Message #13 received at 12051-done <at> debbugs.gnu.org (full text, mbox):

From: Leo <sdl.web <at> gmail.com>
To: 12051-done <at> debbugs.gnu.org
Subject: Re: bug#12051: 24.1;
	rcirc-send-message doesn't take multibyte into account.
Date: Tue, 14 Aug 2012 21:11:15 +0800
Fixed in emacs 24.2




Information forwarded to bug-gnu-emacs <at> gnu.org:
bug#12051; Package emacs. (Tue, 14 Aug 2012 15:55:02 GMT) Full text and rfc822 format available.

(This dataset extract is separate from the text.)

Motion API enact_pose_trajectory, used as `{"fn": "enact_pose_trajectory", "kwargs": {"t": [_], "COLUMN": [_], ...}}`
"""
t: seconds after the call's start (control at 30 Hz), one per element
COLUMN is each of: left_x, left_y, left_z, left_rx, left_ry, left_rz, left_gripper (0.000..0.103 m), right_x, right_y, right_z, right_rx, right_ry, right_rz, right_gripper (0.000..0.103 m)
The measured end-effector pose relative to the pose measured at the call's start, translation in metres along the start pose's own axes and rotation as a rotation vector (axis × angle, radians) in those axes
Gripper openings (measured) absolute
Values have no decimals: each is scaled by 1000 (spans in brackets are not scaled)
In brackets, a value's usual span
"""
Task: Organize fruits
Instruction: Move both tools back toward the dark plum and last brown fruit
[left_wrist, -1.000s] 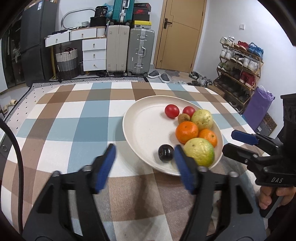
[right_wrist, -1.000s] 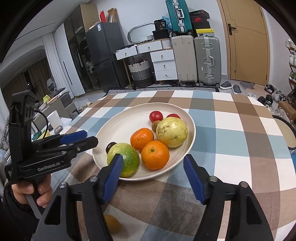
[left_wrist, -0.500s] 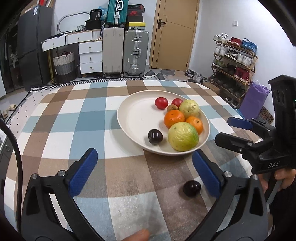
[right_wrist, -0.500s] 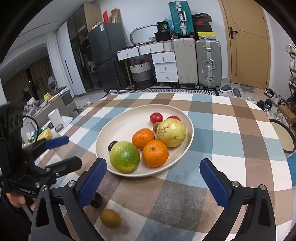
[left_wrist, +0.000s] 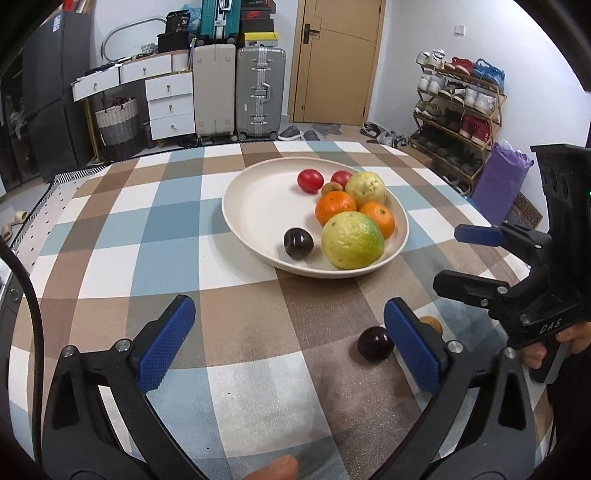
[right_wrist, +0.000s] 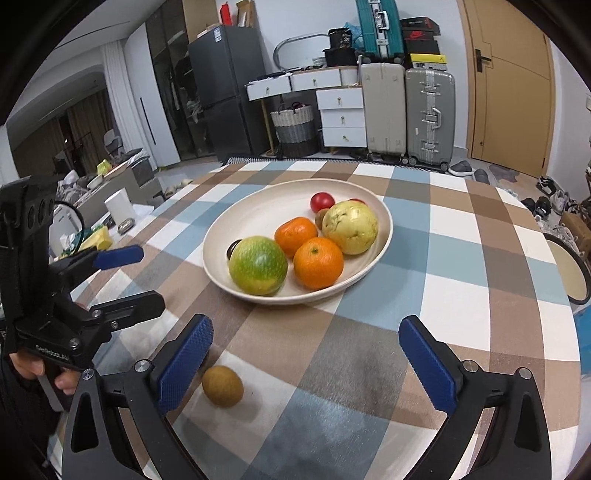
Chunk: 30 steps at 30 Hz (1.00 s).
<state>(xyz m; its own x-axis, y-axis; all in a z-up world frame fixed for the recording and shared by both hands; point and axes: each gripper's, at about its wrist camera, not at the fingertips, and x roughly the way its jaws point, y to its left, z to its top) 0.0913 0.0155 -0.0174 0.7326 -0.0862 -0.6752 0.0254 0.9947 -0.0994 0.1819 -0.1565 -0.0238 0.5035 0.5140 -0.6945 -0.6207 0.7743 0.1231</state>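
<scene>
Jaws of both grippers spread wide, holding nothing.

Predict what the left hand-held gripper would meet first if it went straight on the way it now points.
Probably the bare checked tablecloth; the left hand-held gripper tilts downward, open, and the dark plum sits off-centre.

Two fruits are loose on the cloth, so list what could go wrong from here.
The dark plum and brown kiwi lie near the table's near edge; a nudge from either open gripper could roll them off. The plate is crowded on one side, so an added fruit may knock the oranges.
</scene>
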Motion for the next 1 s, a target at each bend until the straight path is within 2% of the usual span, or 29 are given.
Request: {"fn": "enact_pose_trajectory", "kwargs": {"t": [0.77,1.0], "left_x": [12,15], "left_y": [11,12], "left_z": [1,1], "left_rx": [-43,-49], "left_ry": [27,35], "left_rz": [26,28], "left_gripper": [102,102], "right_x": [10,15], "right_y": [34,43], "right_z": [-15,-20], "right_rx": [-157,-198], "right_ry": [112,147], "right_rz": [60,67], "right_gripper": [102,93]}}
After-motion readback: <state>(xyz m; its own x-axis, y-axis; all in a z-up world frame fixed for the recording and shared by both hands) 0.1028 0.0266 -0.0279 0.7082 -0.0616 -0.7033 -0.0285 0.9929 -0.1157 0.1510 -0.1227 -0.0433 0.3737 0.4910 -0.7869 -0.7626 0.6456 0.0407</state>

Message #16 received at 12051 <at> debbugs.gnu.org (full text, mbox):

From: Eli Zaretskii <eliz <at> gnu.org>
To: Leo <sdl.web <at> gmail.com>
Cc: b4283 <at> bephor.org, 12051 <at> debbugs.gnu.org
Subject: Re: bug#12051: 24.1;
	rcirc-send-message doesn't take multibyte into account.
Date: Tue, 14 Aug 2012 18:45:46 +0300
> From: Leo <sdl.web <at> gmail.com>
> Date: Mon, 13 Aug 2012 09:53:42 +0800
> Cc: 12051 <at> debbugs.gnu.org
> 
> Could you test if the attached patch fixes this problem? Thanks.
> 
> 
> [2:text/x-patch Hide]
> 
> diff --git a/lisp/net/rcirc.el b/lisp/net/rcirc.el
> index e34b7c79..19f54a8e 100644
> --- a/lisp/net/rcirc.el
> +++ b/lisp/net/rcirc.el
> @@ -794,26 +794,34 @@ (defun rcirc-buffer-nick (&optional buffer)
>  (defvar rcirc-max-message-length 420
>    "Messages longer than this value will be split.")
>  
> +(defun rcirc-split-message (message)
> +  (with-temp-buffer
> +    (insert message)
> +    (goto-char (point-min))
> +    (let (result)
> +      (while (not (eobp))
> +	(goto-char (or (byte-to-position rcirc-max-message-length)
> +		       (point-max)))
> +	(while (and (not (bobp))
> +		    (> (length
> +			(encode-coding-region (point-min) (point)
> +					      rcirc-encode-coding-system t))
> +		       rcirc-max-message-length))
> +	  (forward-char -1))
> +	(push (delete-and-extract-region (point-min) (point)) result))
> +      (nreverse result))))
> +
>  (defun rcirc-send-message (process target message &optional noticep silent)
>    "Send TARGET associated with PROCESS a privmsg with text MESSAGE.
>  If NOTICEP is non-nil, send a notice instead of privmsg.
>  If SILENT is non-nil, do not print the message in any irc buffer."
>    ;; max message length is 512 including CRLF
> -  (let* ((response (if noticep "NOTICE" "PRIVMSG"))
> -         (oversize (> (length message) rcirc-max-message-length))
> -         (text (if oversize
> -                   (substring message 0 rcirc-max-message-length)
> -                 message))
> -         (text (if (string= text "")
> -                   " "
> -                 text))
> -         (more (if oversize
> -                   (substring message rcirc-max-message-length))))
> +  (let ((response (if noticep "NOTICE" "PRIVMSG")))
>      (rcirc-get-buffer-create process target)
> -    (rcirc-send-string process (concat response " " target " :" text))
> -    (unless silent
> -      (rcirc-print process (rcirc-nick process) response target text))
> -    (when more (rcirc-send-message process target more noticep))))
> +    (dolist (msg (rcirc-split-message message))
> +      (rcirc-send-string process (concat response " " target " :" msg))
> +      (unless silent
> +	(rcirc-print process (rcirc-nick process) response target msg)))))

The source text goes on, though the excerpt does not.